Last night the estimable Martin White, intranet and enterprise search expert and author of many books on the subject, flagged up two surprising articles from Forrester who have declared that Cognitive Search (we’ll define this using their own terms in a little while) is ‘overshadowing’ the ‘outmoded’ Enterprise Search, with a final dig at how much better commercial options are compared to open source.
Let’s start with the definition, helpfully provided in another post from Forrester. Apparently ‘Cognitive search solutions are different because they: Scale to handle a multitude of data sources and types’. Every enterprise search engine promises to index a multiplicity of content both structured and unstructured, so I can’t see why this is anything new. Next we have ‘Employ artificial intelligence technologies….natural language processing (NLP) and machine learning’. Again, NLP has been a feature of closed and open source enterprise search systems for years, be it for entity extraction, sentiment analysis or sentence parsing. Machine learning is a rising star but not always easy to apply to search problems. However I’m not convinced either of these are really ‘artificial intelligence’. Astonishingly, the last point is that Cognitive solutions ‘Enable developers to build search applications…provide SDKs, APIs, and/or visual design tools’. Every search engine needs user applications on top and has APIs of some kind, so this makes little sense to me.

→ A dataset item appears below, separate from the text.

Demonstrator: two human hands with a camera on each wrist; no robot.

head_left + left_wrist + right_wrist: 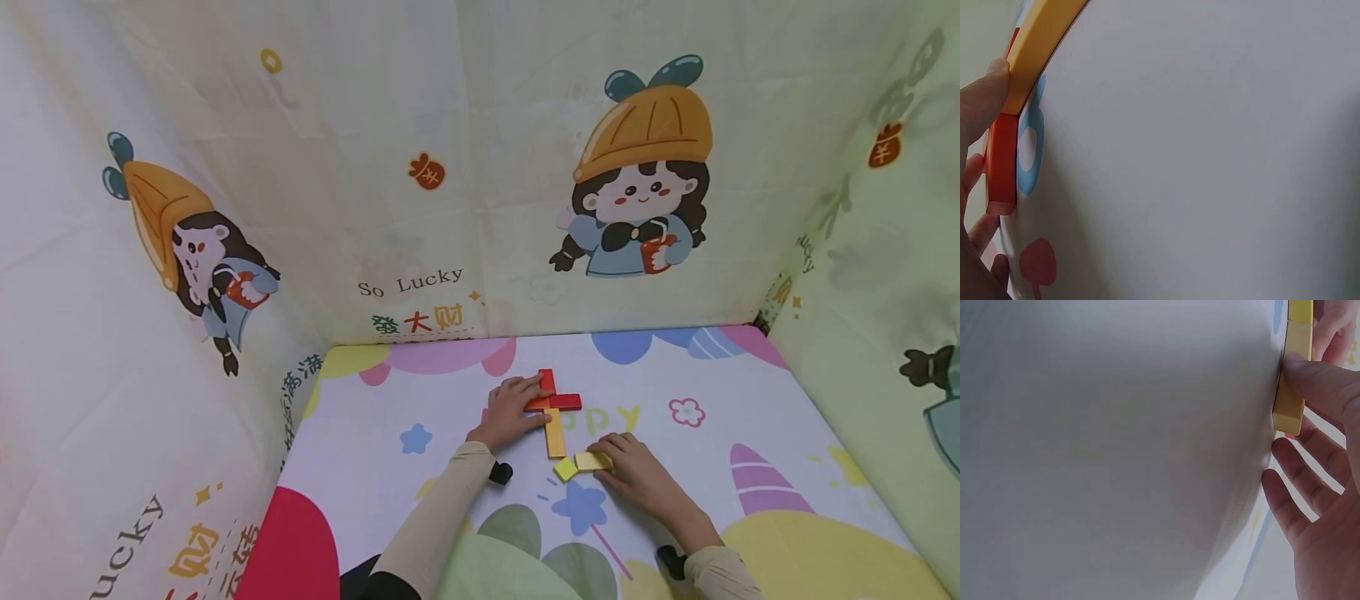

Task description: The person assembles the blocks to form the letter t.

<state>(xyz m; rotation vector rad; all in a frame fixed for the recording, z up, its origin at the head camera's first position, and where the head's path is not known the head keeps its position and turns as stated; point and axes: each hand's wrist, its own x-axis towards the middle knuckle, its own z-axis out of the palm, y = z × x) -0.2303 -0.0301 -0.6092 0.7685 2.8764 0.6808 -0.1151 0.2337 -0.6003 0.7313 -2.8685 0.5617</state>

Returning to the first article, we hear that indexing is ‘old fashioned’ (try building a search application without indexing – I’d love to know you’d manage that!) but luckily a group of closed-source search vendors have managed to ‘out-innovate’ the open source folks. We have the usual hackneyed ‘XX% of knowledge workers can’t find what they need’ phrases plus a sprinkling of ‘wouldn’t it be nice if everything worked like Siri or Amazon or Google’ (yes, it would, but comparing systems built on multi-billion-page Web indexes by Internet giants to enterprise search over at most a few million, non-curated, non-hyperlinked business documents is just silly – these are entirely different sets of problems). Again, we have mentions of basic NLP techniques like they’re something new and amazing.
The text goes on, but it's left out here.